Liftoff is starting, but don't get discouraged if they go back down. Their ears can go up and stay up or can go up and down and up and down, untill they are 5 or 6 months old. That is usually when they are done teething.


----------



## kmalone18 (Jun 29, 2011)

1sttimeforgsd said:


> Liftoff is starting, but don't get discouraged if they go back down. Their ears can go up and stay up or can go up and down and up and down, untill they are 5 or 6 months old. That is usually when they are done teething.


 
Oh yes, i know. Im so ready, like everyone else's pictures showing there dogs ears. Im going to take a lot of pictures.


----------



## CLARKE-DUNCAN (Apr 8, 2011)

Awww bless what a sweet face....:wub:


----------



## PiedPiperInKC (May 1, 2011)

1sttimeforgsd said:


> Liftoff is starting, but don't get discouraged if they go back down. Their ears can go up and stay up or can go up and down and up and down, untill they are 5 or 6 months old. That is usually when they are done teething.

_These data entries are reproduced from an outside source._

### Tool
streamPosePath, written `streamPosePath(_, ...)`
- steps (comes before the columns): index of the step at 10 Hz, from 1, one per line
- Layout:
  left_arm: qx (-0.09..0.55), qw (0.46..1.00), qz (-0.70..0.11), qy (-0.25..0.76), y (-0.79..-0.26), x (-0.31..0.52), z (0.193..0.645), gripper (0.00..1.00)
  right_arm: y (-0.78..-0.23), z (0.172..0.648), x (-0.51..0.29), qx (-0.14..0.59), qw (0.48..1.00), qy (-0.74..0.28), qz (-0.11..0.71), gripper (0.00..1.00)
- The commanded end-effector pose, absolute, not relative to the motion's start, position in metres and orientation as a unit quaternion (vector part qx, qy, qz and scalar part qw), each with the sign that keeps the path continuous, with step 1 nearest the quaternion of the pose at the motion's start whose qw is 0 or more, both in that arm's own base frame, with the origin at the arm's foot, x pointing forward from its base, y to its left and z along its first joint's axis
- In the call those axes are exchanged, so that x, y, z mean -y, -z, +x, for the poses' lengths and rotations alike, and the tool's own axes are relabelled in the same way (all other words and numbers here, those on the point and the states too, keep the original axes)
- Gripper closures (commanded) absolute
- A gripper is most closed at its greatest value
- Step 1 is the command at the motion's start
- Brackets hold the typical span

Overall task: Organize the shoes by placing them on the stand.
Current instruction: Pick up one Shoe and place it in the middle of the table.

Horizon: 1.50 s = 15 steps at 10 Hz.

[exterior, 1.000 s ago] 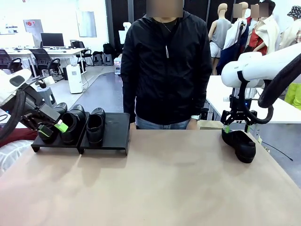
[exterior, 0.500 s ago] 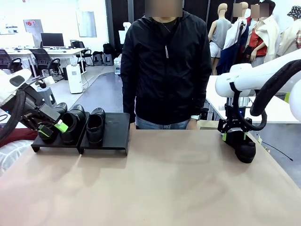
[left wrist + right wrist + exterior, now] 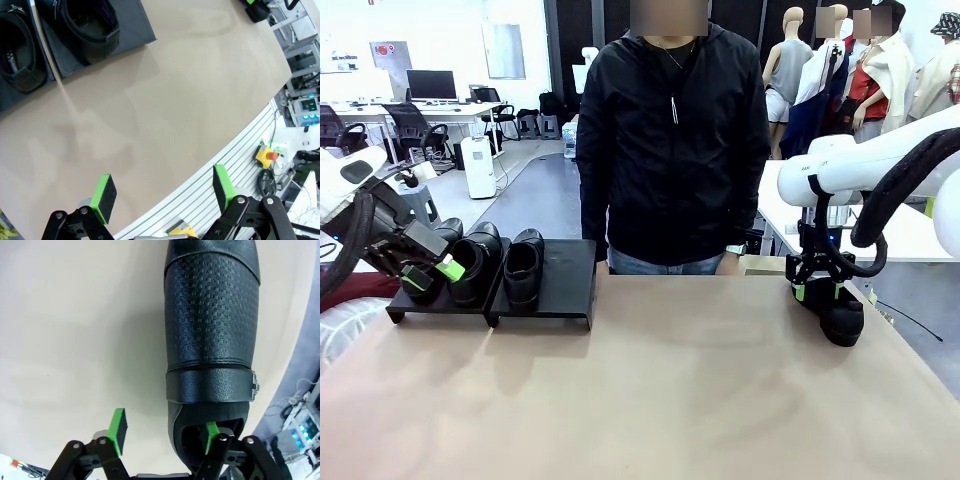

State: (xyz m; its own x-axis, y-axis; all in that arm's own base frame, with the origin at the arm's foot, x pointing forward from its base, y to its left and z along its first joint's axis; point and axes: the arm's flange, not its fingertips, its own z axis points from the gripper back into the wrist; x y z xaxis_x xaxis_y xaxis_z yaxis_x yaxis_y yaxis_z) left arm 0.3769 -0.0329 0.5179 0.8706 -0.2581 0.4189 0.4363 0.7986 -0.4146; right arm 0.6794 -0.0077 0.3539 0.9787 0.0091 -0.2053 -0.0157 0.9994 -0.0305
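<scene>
Front view: 3 shoes point(image 3: 480, 262) sit on the stand point(image 3: 542, 290), well left of the 4th shoe point(image 3: 832, 308) on the table point(image 3: 660, 390). Right end effector point(image 3: 165, 432) straddles that shoe's side wall, not yet clamped; left end effector point(image 3: 162, 187) gapes empty beside the stand.

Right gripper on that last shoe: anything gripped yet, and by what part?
Not yet. The right gripper straddles the side wall of the shoe at its opening, one finger inside, one outside, jaws not clamped. The left gripper is open, empty.
</scene>
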Motion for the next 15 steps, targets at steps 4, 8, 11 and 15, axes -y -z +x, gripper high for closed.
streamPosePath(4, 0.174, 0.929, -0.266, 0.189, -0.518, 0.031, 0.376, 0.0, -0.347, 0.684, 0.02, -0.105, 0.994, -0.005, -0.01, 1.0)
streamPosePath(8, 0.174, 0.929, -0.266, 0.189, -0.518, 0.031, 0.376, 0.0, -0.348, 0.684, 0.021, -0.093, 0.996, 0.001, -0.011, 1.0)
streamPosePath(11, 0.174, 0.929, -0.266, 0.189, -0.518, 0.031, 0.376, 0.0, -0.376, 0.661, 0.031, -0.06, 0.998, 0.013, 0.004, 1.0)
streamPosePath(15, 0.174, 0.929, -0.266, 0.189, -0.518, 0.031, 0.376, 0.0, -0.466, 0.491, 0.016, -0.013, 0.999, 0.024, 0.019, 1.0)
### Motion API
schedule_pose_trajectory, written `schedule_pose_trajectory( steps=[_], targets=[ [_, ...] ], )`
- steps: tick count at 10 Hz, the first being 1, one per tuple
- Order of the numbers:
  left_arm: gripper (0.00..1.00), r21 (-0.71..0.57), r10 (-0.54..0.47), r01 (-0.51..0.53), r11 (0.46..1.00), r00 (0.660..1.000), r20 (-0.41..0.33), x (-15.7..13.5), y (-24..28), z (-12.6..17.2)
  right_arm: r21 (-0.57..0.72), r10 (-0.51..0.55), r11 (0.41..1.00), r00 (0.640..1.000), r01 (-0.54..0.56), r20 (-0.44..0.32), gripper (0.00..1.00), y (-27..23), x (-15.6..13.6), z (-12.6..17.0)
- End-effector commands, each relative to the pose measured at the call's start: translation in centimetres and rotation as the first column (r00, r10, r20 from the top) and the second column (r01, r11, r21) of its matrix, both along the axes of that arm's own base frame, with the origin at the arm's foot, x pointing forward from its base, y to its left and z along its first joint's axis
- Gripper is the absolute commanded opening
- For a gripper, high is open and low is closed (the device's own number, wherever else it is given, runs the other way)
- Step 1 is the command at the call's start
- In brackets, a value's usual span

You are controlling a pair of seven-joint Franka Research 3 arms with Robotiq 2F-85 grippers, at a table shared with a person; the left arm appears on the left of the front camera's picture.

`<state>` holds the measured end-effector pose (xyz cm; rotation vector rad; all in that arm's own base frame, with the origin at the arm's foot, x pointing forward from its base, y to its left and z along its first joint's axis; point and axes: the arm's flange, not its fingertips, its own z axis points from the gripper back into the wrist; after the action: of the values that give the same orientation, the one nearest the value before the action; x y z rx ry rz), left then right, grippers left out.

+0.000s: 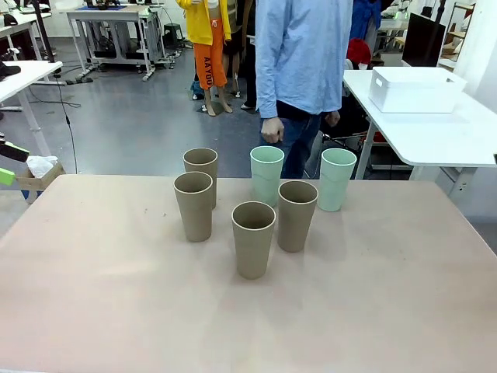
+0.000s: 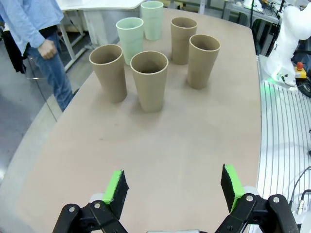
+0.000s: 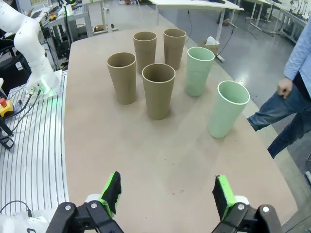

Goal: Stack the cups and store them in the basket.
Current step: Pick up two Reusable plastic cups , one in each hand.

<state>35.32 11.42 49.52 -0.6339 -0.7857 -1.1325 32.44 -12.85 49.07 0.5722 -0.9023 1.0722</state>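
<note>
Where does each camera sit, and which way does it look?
Front: fixed on the robot's side of the table, looking across the cups at the person; a white basket sits far right.
Left wrist: on the left arm, looking along the open left gripper at the cups; right arm beyond.
Right wrist: on the right arm, looking along the open right gripper from the opposite side; left arm beyond.
Both wrist views share all six cups and the person's hand.
</note>
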Motion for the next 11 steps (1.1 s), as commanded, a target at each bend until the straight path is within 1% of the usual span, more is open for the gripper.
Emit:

So is that what the ears look like when 'liftoff is starting' usually? Check out Kaiya's at 10 weeks...stood up for 1.5 weeks like this pic. The 2nd pic is yesterday at 13 weeks old. Thoughts??


----------



## koda00 (Apr 27, 2009)

PiedPiperInKC said:


> So is that what the ears look like when 'liftoff is starting' usually? Check out Kaiya's at 10 weeks...stood up for 1.5 weeks like this pic. The 2nd pic is yesterday at 13 weeks old. Thoughts??


 
She is just so gorgeous:wub:. her ear stage is normal


----------



## PiedPiperInKC (May 1, 2011)

koda00 said:


> She is just so gorgeous:wub:. her ear stage is normal


Oh good!

I was curious, why do both ears stand erect when she's really focused on something? Seems like if she's chasing something (like the flirt pole) or doing clicker training - they both stand erect. As soon as she relaxes - the ears relax. Is there a connection?


----------



## 1sttimeforgsd (Jul 29, 2010)

Untill they get through the teething stage, they can go thru many stages with their ears. Hang in there, if they have been up once they most likely will go up again.


----------



## kmalone18 (Jun 29, 2011)

His ears are so close!! Its just the tips that need to stand 
This picture was taken at the vet, he was doing so good!! He's a good big boy.:wub::wild:


----------